Thanks for reading about me and thanks for all of your posts about you that I have been reading over the past few months. You all are such strong, caring and empathetic people--I am glad to have found you!

Jennifer
dx 2000

Pete
12-23-2013, 04:51 PM
Welcome to the forum, Jennifer. We're looking forward to learning more from you.

whatthewhat
12-23-2013, 05:40 PM
Welcome Jennifer! Fwiw our daughter had the two injections of Rtx and they seem to have worked well for her. Best wishes.

vdub
12-23-2013, 06:55 PM
Welcome! Interesting story. I was dx'ed in 2010, so never gave it much thought about how much progress had been made in the treatment of the disease. Thanks for sharing..

mishb
12-23-2013, 09:04 PM
Hi Jen and welcome to you, from Australia.

I was also diagnosed in 2010, like vdub and also never gave much thought to the progress in treatment.

Thankyou for the note for our new members, I know it will help them a lot.

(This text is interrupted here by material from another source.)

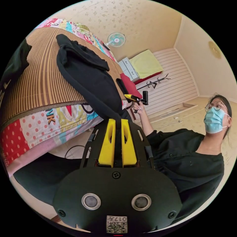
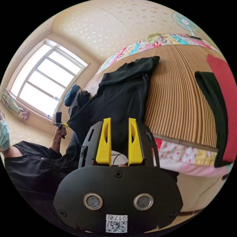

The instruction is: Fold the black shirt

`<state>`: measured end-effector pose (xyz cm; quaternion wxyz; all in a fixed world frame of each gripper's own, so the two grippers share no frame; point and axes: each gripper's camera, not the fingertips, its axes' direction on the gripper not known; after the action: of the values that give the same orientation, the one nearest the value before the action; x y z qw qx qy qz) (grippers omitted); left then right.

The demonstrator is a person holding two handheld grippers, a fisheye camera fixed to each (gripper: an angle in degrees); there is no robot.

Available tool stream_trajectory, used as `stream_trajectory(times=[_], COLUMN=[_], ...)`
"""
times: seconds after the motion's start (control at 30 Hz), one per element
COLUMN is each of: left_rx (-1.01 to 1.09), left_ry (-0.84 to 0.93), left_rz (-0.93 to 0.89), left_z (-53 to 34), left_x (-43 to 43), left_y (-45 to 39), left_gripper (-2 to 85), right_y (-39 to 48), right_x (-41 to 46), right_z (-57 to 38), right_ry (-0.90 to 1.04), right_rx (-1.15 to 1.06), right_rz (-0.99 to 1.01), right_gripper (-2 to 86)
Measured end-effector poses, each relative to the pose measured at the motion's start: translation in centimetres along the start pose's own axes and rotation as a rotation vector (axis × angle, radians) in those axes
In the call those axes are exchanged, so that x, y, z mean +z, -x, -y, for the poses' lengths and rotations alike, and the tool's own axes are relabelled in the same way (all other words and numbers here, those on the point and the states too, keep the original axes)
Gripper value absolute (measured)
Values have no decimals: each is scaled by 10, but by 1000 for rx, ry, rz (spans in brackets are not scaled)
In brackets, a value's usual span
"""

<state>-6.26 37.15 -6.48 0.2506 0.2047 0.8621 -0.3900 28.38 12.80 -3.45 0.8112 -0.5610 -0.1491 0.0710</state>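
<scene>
The black shirt [image 1: 86,71] lies on the striped bamboo mat [image 1: 44,81] of a bed, and one end of it is drawn off the bed's edge. My left gripper [image 1: 118,121] is shut on that end, with the cloth pinched between the yellow jaws. The right gripper view has the shirt [image 2: 123,98] hanging over the bed's edge. There my right gripper [image 2: 119,122] stands open, its jaws apart on either side of the hem. A hand holds the other gripper [image 2: 60,123] at the shirt's corner.
A person in a black top [image 1: 187,158] sits close by the bed. A red and a dark garment [image 2: 217,98] lie on the mat, and another dark garment [image 1: 14,64] lies at its far side. The patterned quilt [image 1: 37,128] hangs over the bed's edge. A fan [image 1: 116,39] is on the wall.
</scene>
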Motion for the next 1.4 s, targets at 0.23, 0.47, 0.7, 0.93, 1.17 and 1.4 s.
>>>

I'm glad you finally decided to join and hope that you stick around to share in the fun.

windchime
12-23-2013, 10:50 PM
Welcome to the forum Jennifer. Sorry you had to find us but a great place to be since you did.Thanks for sharing your story good info to know. I was diagnosed years ago and never treated either. Getting my first round of treatments now.

JenG
12-25-2013, 03:53 AM
Thanks to all of you for your welcomes and encouraging sentiments! I am looking forward to receiving my first infusion but am a bit concerned as I generally am the one who does not react well to medications....I guess you all were my guinea pigs!! I am also reducing my Prednisone from 40mg to 30mg as of today so I wonder if I will really be able to tell how much of what I am feeling is the Prednisone taper or the infusion. I'm looking forward to being able to post positive news by the end of the week.

Merry Christmas to you All!

Alysia
12-25-2013, 04:17 AM
Hi Jen and welcome to our weggie family :hug2:
you are already a wg-expert and contributing your awesome knowledge, here and in Barbar's thread, so thanks for joinning :thumbsup:
the rtx is easy to get. almost no reactions. I had only low blood pressure. it makes you sleepy during and after. and it will sure stop the flare and bring you back to remission.
stay strong, as you are, it will be ok.
good luck and update us.

MikeG-2012
12-25-2013, 08:20 AM
Hi Jen! Nice to meet you and see you on the forum! :rolleyes1: You will find that this group is amazing, and a good source for 24/7 venting, support and general question answering.

OK, I'll fess up now and say it, I'm the one who encouraged her to join! I'm the other weggie who works with her sister!

Andrew, do I get a referral fee now? :thumbsup:

MikeG-2012

annekat
12-28-2013, 03:18 PM
Welcome, Jen, and thanks, Mike for encouraging her to join! Your story is interesting and instructive, and thanks for sharing it. You are a Wegs veteran like a few others on here, and we can learn a lot from you. Hopefully, you will learn some things from some of our experiences, too, and most of all, feel less alone with the disease (although you do have Mike). You have joined a world class group of compassionate and articulate people who happen to have WG. Congratulations, although I'm sorry you had to get WG in the first place. We hope to hear more soon.